Anomaly Detection

Data Modeling

Problem Statement

The Anomaly Detection project aims to create an interactive dashboard using a month's worth of interaction logs from DocDigitizer's cognitive data extraction service.

The objective is to define normal interaction patterns and identify entries that deviate from these patterns. The model should extend its functionality to handle live data streams, detecting outliers, and generating alerts for instances of predicted heavy load.

Observation & Findings:

Data Conversion: The initial data preprocessing involves converting object data types to relevant data formats suitable for analysis. Columns like 'Time Stamp,' 'Timestamp Request,' and 'Timestamp Response' are converted to datetime objects.
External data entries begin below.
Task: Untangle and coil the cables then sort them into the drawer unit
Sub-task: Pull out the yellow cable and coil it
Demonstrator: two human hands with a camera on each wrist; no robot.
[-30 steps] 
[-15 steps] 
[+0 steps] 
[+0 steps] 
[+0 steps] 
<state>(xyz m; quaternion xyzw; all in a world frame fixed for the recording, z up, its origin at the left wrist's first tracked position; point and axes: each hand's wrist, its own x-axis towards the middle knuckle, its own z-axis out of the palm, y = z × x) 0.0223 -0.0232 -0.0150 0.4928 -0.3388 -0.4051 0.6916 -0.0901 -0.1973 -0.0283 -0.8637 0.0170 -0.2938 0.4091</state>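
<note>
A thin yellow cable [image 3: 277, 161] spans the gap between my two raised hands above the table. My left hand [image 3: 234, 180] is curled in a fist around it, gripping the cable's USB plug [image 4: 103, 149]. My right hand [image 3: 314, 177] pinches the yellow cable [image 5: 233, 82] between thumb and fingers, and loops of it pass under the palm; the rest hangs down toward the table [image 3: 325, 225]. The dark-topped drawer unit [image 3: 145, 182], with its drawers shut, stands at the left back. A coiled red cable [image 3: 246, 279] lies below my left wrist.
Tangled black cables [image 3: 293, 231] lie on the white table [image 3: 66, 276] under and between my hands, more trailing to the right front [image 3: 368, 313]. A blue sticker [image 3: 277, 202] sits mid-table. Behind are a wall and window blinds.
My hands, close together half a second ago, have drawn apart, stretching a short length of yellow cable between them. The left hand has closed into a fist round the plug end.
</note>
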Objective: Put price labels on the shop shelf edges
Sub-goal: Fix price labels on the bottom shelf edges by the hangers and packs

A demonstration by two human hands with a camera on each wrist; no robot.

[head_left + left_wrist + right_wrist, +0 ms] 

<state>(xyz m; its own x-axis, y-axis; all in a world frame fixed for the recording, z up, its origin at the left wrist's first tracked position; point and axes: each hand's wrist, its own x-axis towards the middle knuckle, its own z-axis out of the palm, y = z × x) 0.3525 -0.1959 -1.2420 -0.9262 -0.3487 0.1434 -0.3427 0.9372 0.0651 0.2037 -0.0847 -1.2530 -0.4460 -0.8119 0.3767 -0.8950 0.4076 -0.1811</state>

Data Cleaning: Handling missing values involved dropping rows with null values in specific columns such as 'Timestamp Request' and 'Timestamp Response.' Other columns like 'Source IP,' 'HTTP Auth,' 'HTTP Auth Hash,' 'Resource,' 'Organization,' 'App,' 'User,' and 'Entity' had significant missing values which were filled with appropriate placeholders or default values.

Feature Engineering: A new column 'Response Time' was created by calculating the time taken for a request to receive a response. Additionally, columns like 'Resource Class' and 'Resource Method' were dropped due to having identical values to the 'Resource' column.

Exploratory Data Analysis (EDA): Initial analysis includes visualizing the count of records on a daily basis, revealing a significant drop in requests between December 8th and 11th. A box plot visualized the distribution of response times, indicating outliers beyond 12 seconds.

Company ID Mapping: The unique Organization IDs were mapped to convenience names ('Company 1', 'Company 2', etc.) for ease of analysis and interpretation.

Response Time Trends: A line plot was generated to illustrate the trends in response times over time, aiming to detect any patterns or anomalies in the data.